Gather all lines in the entries that include the word "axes".

Data supplied
BEGIN

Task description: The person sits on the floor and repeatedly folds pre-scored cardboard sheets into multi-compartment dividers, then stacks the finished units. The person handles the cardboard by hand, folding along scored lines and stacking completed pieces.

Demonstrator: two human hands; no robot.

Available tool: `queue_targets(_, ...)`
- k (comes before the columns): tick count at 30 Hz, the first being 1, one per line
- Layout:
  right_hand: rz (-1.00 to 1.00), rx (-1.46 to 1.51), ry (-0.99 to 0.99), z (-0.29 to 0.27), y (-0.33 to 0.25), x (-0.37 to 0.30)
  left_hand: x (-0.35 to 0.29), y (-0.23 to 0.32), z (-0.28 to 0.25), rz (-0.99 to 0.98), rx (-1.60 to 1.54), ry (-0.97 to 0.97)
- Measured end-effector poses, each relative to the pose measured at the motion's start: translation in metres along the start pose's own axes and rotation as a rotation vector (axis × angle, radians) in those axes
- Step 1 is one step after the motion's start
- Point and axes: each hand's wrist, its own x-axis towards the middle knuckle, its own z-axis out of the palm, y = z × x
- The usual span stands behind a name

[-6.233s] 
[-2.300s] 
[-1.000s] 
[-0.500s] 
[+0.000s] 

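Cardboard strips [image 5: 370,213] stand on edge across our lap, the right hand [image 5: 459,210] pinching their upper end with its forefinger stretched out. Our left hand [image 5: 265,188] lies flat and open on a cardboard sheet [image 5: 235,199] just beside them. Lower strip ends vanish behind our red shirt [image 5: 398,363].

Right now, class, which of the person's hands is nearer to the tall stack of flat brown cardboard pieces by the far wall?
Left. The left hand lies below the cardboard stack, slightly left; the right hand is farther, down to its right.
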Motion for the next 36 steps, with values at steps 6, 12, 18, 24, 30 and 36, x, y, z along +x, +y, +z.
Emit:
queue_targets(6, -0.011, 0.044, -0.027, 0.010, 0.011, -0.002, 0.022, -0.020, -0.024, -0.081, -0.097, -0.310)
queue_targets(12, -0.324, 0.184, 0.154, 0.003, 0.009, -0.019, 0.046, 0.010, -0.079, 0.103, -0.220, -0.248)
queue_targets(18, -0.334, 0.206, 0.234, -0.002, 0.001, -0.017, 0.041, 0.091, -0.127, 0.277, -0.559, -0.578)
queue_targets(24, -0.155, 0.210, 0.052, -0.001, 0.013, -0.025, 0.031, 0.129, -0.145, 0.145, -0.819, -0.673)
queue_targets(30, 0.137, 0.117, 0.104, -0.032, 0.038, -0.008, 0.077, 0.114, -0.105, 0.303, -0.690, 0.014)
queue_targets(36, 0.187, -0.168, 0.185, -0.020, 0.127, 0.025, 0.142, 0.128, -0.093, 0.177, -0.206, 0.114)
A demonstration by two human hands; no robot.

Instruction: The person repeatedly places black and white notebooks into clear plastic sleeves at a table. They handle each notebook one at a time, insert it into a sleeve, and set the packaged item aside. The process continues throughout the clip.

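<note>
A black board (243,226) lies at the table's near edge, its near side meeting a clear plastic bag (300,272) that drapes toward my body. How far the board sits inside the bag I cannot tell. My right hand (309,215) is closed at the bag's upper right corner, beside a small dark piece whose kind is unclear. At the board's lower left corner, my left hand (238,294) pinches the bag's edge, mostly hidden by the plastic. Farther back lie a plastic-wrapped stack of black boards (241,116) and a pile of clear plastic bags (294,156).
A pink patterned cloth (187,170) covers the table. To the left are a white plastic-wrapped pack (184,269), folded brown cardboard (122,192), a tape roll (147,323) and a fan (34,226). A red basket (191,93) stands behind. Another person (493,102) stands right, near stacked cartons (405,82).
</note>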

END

Output below
- Measured end-effector poses, each relative to the pose measured at the motion's start: translation in metres along the start pose's own axes and rotation as a rotation vector (axis × angle, radians) in those axes
- Point and axes: each hand's wrist, its own x-axis towards the middle knuckle, its own z-axis out of the palm, y = z × x

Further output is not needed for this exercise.